= Problem to solve =
Where the string "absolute" appears in a line of the data, show that line.

-- Opening Marker --

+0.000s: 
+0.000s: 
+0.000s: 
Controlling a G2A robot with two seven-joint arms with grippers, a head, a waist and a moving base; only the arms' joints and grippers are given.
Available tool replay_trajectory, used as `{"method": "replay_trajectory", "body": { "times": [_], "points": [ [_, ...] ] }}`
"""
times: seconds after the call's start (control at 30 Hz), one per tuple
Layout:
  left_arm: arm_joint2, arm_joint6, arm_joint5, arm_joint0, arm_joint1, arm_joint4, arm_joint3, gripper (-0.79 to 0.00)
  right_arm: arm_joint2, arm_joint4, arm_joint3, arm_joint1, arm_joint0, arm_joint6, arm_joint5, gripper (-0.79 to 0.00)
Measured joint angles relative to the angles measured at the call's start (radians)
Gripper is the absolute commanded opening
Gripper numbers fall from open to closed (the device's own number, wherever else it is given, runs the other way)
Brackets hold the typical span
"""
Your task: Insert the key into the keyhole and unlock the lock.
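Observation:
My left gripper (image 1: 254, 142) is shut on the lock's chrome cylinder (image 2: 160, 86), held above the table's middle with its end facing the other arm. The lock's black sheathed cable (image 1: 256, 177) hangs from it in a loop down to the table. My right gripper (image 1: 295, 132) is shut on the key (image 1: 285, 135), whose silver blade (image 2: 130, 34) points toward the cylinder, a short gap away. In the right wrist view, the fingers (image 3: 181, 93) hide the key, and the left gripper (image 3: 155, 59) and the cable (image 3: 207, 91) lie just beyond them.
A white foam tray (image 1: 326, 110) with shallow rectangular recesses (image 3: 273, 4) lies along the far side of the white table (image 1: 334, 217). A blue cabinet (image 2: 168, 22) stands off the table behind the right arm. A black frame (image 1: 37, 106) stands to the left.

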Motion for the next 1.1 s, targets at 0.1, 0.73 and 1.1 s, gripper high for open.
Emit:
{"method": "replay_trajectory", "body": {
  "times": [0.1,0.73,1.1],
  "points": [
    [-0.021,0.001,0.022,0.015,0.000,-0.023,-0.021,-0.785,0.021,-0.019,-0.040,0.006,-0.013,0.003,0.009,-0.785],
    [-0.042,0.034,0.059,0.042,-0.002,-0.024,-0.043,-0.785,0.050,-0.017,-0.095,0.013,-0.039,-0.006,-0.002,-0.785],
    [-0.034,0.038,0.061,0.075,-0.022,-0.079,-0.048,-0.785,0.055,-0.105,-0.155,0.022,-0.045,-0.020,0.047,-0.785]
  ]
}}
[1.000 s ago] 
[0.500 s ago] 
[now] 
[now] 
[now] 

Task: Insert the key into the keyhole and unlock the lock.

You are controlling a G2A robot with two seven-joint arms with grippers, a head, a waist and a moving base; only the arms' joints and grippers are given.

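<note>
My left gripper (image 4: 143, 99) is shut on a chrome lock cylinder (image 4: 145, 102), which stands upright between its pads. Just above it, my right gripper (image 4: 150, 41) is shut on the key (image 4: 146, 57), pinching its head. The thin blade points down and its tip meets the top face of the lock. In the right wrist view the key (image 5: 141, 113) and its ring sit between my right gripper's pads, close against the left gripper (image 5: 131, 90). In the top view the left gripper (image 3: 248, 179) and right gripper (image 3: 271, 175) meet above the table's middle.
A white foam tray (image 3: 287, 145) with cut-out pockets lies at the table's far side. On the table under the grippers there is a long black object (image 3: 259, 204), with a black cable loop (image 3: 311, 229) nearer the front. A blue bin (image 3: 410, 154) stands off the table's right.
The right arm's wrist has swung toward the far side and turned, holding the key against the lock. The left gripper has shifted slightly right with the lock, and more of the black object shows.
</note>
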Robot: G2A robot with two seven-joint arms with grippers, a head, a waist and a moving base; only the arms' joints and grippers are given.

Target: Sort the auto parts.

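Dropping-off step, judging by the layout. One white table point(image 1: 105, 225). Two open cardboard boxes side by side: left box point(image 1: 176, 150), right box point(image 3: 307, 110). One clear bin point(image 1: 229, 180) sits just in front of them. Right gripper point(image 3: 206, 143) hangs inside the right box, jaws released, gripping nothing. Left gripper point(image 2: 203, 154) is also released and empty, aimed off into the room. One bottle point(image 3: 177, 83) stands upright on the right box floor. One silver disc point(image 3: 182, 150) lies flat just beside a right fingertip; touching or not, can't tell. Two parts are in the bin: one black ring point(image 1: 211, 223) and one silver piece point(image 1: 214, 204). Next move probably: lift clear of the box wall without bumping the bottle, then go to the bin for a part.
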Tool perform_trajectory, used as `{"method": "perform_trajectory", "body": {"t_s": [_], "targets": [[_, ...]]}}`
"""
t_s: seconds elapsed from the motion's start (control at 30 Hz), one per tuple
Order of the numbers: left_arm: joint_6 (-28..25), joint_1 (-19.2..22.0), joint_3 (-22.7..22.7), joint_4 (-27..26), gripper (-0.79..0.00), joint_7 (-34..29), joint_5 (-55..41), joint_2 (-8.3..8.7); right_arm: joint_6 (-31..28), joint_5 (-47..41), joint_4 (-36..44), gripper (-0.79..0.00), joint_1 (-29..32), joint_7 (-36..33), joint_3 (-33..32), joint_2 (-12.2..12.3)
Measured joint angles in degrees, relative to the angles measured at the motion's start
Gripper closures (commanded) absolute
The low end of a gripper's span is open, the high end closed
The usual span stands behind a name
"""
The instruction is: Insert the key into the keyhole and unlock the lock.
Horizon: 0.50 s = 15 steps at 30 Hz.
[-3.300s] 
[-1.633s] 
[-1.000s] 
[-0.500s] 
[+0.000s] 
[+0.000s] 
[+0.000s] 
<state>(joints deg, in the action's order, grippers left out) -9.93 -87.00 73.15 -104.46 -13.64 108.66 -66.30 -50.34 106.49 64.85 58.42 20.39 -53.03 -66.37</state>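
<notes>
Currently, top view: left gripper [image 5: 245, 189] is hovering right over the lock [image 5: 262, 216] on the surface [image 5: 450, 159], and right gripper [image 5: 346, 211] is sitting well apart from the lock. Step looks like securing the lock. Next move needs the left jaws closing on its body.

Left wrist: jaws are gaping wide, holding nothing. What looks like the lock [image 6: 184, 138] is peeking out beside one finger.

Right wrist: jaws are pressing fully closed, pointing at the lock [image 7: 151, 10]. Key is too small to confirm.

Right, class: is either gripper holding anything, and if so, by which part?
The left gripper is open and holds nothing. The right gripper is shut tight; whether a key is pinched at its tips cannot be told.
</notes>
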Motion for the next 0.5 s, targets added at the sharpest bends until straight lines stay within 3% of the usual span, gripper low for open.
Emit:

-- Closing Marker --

= Your solution =
Gripper is the absolute commanded opening
Gripper closures (commanded) absolute

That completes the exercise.